In Southeast Asia, the Philippines lags behind Cambodia, with 17.5 percent of its population fully vaccinated; Laos, 7.3 percent; Malaysia, 6.3 percent; Indonesia, 4.8 percent; Thailand, 3.7 percent, and Brunei, 3 percent. Our 2.3 percent is the same as Myanmar’s.

Only Vietnam trails the Philippines in the vaccine rollout – 0.2 percent of Vietnamese have been fully inoculated. But Vietnam’s COVID case numbers are also much lower, with an enviable total from the start of only 16,136 infections, with 6,519 recoveries and 78 deaths as of last Monday.

Filipinos also keep remembering that if the government hadn’t dropped the ball last year in its desire to flood the country with vaccines made in China, we could have had 10 million doses of the Pfizer jabs way back in January. That would have been five million people saved from severe COVID and possible death.

Today 40 million Pfizer doses are on the way – with about half tentatively expected this July, and the rest in October. Considering the outbreaks of infections attributed to the Delta variant in several advanced economies, however, expect the supply of Western vaccines to tighten again.

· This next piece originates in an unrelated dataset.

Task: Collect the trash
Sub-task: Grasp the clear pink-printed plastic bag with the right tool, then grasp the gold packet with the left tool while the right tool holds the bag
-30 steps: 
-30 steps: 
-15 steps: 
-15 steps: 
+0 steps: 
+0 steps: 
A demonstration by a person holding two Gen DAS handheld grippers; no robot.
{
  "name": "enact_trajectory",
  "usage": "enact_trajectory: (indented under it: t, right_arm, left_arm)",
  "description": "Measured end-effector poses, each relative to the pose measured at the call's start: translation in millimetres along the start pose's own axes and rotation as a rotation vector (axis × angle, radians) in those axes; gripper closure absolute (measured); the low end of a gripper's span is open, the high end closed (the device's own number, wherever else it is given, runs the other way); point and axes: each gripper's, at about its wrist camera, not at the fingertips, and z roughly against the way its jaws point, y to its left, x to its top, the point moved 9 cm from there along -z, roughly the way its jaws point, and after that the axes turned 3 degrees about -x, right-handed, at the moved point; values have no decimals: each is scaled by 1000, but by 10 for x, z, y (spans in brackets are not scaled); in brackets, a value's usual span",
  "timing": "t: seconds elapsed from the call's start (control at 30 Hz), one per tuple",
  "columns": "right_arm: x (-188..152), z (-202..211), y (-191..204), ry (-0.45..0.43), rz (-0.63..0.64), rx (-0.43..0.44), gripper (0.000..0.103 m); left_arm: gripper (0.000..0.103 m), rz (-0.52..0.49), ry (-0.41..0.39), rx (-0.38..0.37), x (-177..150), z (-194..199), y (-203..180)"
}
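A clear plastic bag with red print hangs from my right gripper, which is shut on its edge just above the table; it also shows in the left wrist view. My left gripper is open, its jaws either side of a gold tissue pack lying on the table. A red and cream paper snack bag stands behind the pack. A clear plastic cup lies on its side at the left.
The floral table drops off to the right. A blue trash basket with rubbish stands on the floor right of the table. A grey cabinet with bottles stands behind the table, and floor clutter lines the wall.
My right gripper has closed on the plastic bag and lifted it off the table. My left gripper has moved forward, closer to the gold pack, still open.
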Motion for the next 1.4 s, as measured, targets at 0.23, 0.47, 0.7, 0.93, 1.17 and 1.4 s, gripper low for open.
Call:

The coronavirus is managing to stay a step ahead of the vaccines and experimental treatments, threatening pandemic recovery and fueling vaccine hesitancy.

We’re all still groping our way through uncharted territory with the constantly mutating coronavirus. Considering the risks, vaccination is still better than no protection at all. Just make sure the plunger is pushed down for your jab.